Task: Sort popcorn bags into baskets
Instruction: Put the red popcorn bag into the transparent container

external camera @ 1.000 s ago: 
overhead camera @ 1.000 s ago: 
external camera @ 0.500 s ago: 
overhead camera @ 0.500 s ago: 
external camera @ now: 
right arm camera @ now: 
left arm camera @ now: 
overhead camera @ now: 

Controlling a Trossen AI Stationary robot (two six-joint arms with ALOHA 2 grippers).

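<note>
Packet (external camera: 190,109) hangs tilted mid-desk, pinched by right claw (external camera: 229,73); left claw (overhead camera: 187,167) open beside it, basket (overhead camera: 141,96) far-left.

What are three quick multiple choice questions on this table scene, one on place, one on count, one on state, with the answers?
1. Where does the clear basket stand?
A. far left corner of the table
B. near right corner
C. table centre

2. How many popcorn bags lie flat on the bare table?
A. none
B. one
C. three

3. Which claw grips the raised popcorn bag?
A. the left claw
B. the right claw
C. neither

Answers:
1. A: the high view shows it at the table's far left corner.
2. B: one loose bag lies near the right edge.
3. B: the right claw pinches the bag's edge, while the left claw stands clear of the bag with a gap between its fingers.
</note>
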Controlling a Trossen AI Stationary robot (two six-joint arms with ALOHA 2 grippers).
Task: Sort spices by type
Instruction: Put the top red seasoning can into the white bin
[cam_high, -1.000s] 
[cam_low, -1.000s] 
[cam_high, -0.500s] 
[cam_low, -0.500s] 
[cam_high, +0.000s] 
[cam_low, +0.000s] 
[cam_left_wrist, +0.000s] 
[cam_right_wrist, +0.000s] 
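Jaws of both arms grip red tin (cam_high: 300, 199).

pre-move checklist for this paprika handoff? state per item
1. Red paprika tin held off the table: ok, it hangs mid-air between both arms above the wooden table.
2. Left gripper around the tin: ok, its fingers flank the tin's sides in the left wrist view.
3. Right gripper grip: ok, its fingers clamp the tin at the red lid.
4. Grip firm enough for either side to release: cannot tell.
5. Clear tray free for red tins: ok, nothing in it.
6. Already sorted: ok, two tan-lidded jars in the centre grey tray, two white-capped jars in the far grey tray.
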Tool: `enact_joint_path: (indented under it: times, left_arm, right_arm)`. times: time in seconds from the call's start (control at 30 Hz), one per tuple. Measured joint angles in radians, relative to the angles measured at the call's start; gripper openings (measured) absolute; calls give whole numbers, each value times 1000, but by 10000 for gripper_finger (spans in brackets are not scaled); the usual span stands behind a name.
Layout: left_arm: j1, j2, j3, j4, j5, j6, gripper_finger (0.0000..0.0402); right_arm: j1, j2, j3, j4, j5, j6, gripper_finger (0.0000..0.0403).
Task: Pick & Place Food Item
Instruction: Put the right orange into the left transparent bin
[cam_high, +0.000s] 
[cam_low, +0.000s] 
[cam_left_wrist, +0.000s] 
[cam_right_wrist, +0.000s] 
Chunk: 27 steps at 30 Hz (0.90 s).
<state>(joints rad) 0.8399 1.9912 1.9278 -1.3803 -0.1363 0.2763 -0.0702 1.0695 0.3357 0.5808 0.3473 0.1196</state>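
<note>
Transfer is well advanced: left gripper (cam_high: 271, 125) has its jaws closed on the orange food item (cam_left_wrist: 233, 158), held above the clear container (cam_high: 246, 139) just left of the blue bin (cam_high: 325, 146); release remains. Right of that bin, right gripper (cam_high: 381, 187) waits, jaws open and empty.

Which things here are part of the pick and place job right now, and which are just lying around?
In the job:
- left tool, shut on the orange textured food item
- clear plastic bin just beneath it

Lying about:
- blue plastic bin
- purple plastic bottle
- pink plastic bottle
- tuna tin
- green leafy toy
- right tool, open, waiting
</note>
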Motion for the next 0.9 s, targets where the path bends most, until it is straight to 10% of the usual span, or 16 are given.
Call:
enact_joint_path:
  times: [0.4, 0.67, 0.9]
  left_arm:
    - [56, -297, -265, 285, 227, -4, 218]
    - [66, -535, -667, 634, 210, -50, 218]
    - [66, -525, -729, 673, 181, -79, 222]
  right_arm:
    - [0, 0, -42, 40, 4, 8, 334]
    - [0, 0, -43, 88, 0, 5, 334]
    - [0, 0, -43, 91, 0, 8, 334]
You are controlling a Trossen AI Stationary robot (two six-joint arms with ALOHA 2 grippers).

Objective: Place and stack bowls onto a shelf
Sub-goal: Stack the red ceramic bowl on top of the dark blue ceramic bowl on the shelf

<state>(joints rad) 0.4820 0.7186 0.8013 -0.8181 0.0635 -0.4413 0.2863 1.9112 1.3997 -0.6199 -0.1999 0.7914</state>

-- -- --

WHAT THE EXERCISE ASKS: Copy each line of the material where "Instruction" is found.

ANSWER SECTION:
Instruction: Put the red popcorn bag into the transparent container
Instruction: Put the top red seasoning can into the white bin
Instruction: Put the right orange into the left transparent bin

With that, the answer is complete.